O próprio De Meo admitiu que a grife "perdeu um pouco de seu brilho" e que recuperá-lo exige uma mudança de postura. A proposta é transformar a Gucci em algo "inconfundível", segundo o CEO.

Analistas do Citi esclareceram que a questão não é se o plano faz sentido, mas em quanto tempo a Gucci consegue voltar a crescer de forma consistente enquanto o luxo ainda enfrenta ventos contrários.

Kering quer reduzir dependência

Reduzir a dependência da Gucci também está no plano.

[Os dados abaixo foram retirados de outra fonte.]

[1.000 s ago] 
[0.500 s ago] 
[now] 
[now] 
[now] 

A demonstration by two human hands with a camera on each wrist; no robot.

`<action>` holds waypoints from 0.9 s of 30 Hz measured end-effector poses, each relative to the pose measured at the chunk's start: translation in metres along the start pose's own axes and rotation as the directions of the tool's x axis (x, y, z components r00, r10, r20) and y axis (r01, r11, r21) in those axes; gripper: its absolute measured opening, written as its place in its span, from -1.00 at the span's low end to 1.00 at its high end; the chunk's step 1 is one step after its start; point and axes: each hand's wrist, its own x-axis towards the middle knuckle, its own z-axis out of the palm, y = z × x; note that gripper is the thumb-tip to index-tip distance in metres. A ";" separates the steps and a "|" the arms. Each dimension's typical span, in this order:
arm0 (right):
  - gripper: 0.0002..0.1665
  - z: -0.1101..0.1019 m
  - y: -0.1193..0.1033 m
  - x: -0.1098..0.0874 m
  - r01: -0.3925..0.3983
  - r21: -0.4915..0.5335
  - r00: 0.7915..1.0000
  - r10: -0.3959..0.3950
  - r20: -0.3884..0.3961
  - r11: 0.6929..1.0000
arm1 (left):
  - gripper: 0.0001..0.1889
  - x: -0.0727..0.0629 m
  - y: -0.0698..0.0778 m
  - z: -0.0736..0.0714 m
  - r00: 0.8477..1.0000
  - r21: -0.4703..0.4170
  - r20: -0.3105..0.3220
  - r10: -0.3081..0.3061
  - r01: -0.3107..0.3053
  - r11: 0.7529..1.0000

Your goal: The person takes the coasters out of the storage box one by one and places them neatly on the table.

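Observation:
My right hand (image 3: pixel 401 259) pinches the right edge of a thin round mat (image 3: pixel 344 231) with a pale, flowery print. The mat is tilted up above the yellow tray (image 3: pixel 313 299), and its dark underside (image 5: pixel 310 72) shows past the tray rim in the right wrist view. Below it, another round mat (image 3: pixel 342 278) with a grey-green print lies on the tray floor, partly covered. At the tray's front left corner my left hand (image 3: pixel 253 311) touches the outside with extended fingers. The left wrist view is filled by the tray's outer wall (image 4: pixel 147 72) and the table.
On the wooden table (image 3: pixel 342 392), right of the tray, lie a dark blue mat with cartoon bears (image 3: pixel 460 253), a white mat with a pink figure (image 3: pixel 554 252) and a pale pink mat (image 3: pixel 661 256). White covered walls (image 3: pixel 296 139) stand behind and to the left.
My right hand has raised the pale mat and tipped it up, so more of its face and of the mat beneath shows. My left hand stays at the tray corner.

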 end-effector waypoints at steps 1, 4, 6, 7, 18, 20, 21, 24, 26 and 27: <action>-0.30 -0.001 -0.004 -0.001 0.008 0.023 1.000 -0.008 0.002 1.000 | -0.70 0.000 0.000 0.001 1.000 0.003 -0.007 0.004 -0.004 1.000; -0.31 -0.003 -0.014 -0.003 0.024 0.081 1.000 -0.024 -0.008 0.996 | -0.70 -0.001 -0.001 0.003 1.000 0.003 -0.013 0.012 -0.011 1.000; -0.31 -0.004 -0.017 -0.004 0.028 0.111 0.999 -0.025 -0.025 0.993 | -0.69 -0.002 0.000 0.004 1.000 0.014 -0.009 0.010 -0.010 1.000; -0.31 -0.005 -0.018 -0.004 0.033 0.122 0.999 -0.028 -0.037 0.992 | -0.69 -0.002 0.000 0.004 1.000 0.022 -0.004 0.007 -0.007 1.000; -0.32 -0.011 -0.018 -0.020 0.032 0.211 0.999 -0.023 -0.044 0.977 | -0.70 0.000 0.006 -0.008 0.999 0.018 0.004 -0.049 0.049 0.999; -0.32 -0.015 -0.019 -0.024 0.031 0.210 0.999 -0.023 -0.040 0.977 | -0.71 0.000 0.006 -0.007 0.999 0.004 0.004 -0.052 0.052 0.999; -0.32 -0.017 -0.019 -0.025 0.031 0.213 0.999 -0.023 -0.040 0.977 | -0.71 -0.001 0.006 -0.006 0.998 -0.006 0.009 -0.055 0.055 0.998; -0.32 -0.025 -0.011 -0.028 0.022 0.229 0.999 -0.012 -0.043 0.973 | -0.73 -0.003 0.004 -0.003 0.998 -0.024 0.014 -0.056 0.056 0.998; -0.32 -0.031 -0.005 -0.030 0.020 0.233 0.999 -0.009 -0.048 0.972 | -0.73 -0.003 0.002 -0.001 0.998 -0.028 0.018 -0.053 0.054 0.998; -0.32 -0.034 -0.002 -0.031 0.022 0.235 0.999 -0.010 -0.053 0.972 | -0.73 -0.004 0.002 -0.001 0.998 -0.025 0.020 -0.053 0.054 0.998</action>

Com mais de dez marcas no portfólio, a Kering quer que cada grife carregue seu próprio peso — e sua própria identidade:

  • A Saint Laurent deve reforçar o segmento masculino e mirar o mercado asiático.
  • A Bottega Veneta foi definida como o "emblema do luxo profundo" do grupo.
  • Já a Balenciaga tem o papel de atrair o consumidor mais jovem.

Antes do Capital Markets Day, a Kering já havia tomado uma medida concreta para aliviar o balanço: em março, vendeu sua divisão de beleza para a L'Oréal por 4 bilhões de euros.